WORK INSTRUCTION — The data must be transcribed exactly, with no line missing.
---+---
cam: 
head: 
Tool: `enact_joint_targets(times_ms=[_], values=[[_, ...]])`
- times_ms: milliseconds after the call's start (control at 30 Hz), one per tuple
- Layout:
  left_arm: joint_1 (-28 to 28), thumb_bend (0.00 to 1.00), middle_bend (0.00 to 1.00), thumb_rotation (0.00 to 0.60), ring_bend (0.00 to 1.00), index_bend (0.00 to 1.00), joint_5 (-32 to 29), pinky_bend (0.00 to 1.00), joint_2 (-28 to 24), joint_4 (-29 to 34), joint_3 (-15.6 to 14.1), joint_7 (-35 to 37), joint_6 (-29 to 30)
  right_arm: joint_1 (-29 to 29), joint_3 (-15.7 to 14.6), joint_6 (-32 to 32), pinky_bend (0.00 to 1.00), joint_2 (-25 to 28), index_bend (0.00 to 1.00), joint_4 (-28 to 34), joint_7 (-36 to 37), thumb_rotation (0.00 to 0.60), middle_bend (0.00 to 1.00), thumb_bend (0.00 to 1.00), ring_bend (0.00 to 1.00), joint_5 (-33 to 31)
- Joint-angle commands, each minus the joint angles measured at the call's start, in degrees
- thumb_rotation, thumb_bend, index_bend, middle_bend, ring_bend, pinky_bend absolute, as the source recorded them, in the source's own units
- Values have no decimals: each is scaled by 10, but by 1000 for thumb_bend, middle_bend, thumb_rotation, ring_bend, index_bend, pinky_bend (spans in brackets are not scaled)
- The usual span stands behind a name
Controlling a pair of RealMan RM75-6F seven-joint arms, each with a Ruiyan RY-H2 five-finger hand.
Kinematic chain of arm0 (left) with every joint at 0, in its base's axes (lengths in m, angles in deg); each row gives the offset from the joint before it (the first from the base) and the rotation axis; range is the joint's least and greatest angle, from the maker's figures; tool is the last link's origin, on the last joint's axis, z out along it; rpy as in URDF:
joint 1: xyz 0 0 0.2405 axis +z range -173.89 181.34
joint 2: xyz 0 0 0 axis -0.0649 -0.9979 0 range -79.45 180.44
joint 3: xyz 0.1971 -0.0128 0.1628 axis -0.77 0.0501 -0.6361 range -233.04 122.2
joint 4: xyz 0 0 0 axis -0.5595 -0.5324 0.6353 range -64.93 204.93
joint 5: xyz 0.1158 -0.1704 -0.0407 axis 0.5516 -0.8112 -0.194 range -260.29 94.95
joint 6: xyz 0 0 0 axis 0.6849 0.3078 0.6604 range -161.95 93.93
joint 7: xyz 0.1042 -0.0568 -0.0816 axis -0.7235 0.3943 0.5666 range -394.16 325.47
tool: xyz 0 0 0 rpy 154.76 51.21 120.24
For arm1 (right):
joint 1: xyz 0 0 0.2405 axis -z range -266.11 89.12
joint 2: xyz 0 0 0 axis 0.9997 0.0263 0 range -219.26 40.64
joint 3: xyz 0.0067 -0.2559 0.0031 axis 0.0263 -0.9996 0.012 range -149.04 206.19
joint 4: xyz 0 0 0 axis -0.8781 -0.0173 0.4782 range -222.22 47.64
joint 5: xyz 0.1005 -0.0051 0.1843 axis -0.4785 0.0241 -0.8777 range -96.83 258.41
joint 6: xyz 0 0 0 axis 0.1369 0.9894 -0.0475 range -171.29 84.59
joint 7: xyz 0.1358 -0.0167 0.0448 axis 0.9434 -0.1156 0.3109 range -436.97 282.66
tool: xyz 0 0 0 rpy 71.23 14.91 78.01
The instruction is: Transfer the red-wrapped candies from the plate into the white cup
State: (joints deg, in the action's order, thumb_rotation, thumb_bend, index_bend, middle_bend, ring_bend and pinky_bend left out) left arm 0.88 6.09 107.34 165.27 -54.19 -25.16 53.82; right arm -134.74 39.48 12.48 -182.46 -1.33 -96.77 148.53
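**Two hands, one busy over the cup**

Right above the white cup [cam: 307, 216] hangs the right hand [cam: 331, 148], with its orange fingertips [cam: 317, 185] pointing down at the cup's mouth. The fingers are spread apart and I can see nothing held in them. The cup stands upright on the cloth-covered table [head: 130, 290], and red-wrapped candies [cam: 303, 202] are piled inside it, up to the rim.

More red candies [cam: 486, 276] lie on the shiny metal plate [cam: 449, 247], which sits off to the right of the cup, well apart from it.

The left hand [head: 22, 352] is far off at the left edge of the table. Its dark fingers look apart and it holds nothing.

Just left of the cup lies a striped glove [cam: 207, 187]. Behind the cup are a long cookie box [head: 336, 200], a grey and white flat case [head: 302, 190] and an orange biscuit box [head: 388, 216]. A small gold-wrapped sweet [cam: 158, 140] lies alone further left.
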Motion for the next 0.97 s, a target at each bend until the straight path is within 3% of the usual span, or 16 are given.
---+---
YOUR RESPONSE —
cam: 
head: 
Tool: `enact_joint_targets(times_ms=[_], values=[[_, ...]])`
- times_ms: milliseconds after the call's start (control at 30 Hz), one per tuple
- Layout:
  left_arm: joint_1 (-28 to 28), thumb_bend (0.00 to 1.00), middle_bend (0.00 to 1.00), thumb_rotation (0.00 to 0.60), ring_bend (0.00 to 1.00), index_bend (0.00 to 1.00), joint_5 (-32 to 29), pinky_bend (0.00 to 1.00), joint_2 (-28 to 24), joint_4 (-29 to 34), joint_3 (-15.6 to 14.1), joint_7 (-35 to 37), joint_6 (-29 to 30)
  right_arm: joint_1 (-29 to 29), joint_3 (-15.7 to 14.6), joint_6 (-32 to 32), pinky_bend (0.00 to 1.00), joint_2 (-25 to 28), index_bend (0.00 to 1.00), joint_4 (-28 to 34), joint_7 (-36 to 37), thumb_rotation (0.00 to 0.60), middle_bend (0.00 to 1.00), thumb_bend (0.00 to 1.00), ring_bend (0.00 to 1.00), joint_5 (-33 to 31)
- Joint-angle commands, each minus the joint angles measured at the call's start, in degrees
- thumb_rotation, thumb_bend, index_bend, middle_bend, ring_bend, pinky_bend absolute, as the source recorded them, in the source's own units
- Values have no decimals: each is scaled by 10, but by 1000 for thumb_bend, middle_bend, thumb_rotation, ring_bend, index_bend, pinky_bend (spans in brackets are not scaled)
- The usual span stands behind a name
Controlling a pair of RealMan RM75-6F seven-joint arms, each with a Ruiyan RY-H2 five-finger hand.
Kinematic chain of arm0 (left) with every joint at 0, in its base's axes (lengths in m, angles in deg); each row gives the offset from the joint before it (the first from the base) and the rotation axis; range is the joint's least and greatest angle, from the maker's figures; tool is the last link's origin, on the last joint's axis, z out along it; rpy as in URDF:
joint 1: xyz 0 0 0.2405 axis +z range -173.89 181.34
joint 2: xyz 0 0 0 axis -0.0649 -0.9979 0 range -79.45 180.44
joint 3: xyz 0.1971 -0.0128 0.1628 axis -0.77 0.0501 -0.6361 range -233.04 122.2
joint 4: xyz 0 0 0 axis -0.5595 -0.5324 0.6353 range -64.93 204.93
joint 5: xyz 0.1158 -0.1704 -0.0407 axis 0.5516 -0.8112 -0.194 range -260.29 94.95
joint 6: xyz 0 0 0 axis 0.6849 0.3078 0.6604 range -161.95 93.93
joint 7: xyz 0.1042 -0.0568 -0.0816 axis -0.7235 0.3943 0.5666 range -394.16 325.47
tool: xyz 0 0 0 rpy 154.76 51.21 120.24
For arm1 (right):
joint 1: xyz 0 0 0.2405 axis -z range -266.11 89.12
joint 2: xyz 0 0 0 axis 0.9997 0.0263 0 range -219.26 40.64
joint 3: xyz 0.0067 -0.2559 0.0031 axis 0.0263 -0.9996 0.012 range -149.04 206.19
joint 4: xyz 0 0 0 axis -0.8781 -0.0173 0.4782 range -222.22 47.64
joint 5: xyz 0.1005 -0.0051 0.1843 axis -0.4785 0.0241 -0.8777 range -96.83 258.41
joint 6: xyz 0 0 0 axis 0.1369 0.9894 -0.0475 range -171.29 84.59
joint 7: xyz 0.1358 -0.0167 0.0448 axis 0.9434 -0.1156 0.3109 range -436.97 282.66
tool: xyz 0 0 0 rpy 71.23 14.91 78.01
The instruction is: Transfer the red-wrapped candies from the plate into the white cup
State: (joints deg, in the action's order, thumb_rotation, thumb_bend, index_bend, middle_bend, ring_bend and pinky_bend left out) left arm 0.88 6.09 107.34 165.27 -54.19 -25.16 53.82; right arm -134.74 39.48 12.48 -182.46 -1.33 -96.77 148.53
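**Two hands, one busy over the cup**

Right above the white cup [cam: 307, 216] hangs the right hand [cam: 331, 148], with its orange fingertips [cam: 317, 185] pointing down at the cup's mouth. The fingers are spread apart and I can see nothing held in them. The cup stands upright on the cloth-covered table [head: 130, 290], and red-wrapped candies [cam: 303, 202] are piled inside it, up to the rim.

More red candies [cam: 486, 276] lie on the shiny metal plate [cam: 449, 247], which sits off to the right of the cup, well apart from it.

The left hand [head: 22, 352] is far off at the left edge of the table. Its dark fingers look apart and it holds nothing.

Just left of the cup lies a striped glove [cam: 207, 187]. Behind the cup are a long cookie box [head: 336, 200], a grey and white flat case [head: 302, 190] and an orange biscuit box [head: 388, 216]. A small gold-wrapped sweet [cam: 158, 140] lies alone further left.
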Motion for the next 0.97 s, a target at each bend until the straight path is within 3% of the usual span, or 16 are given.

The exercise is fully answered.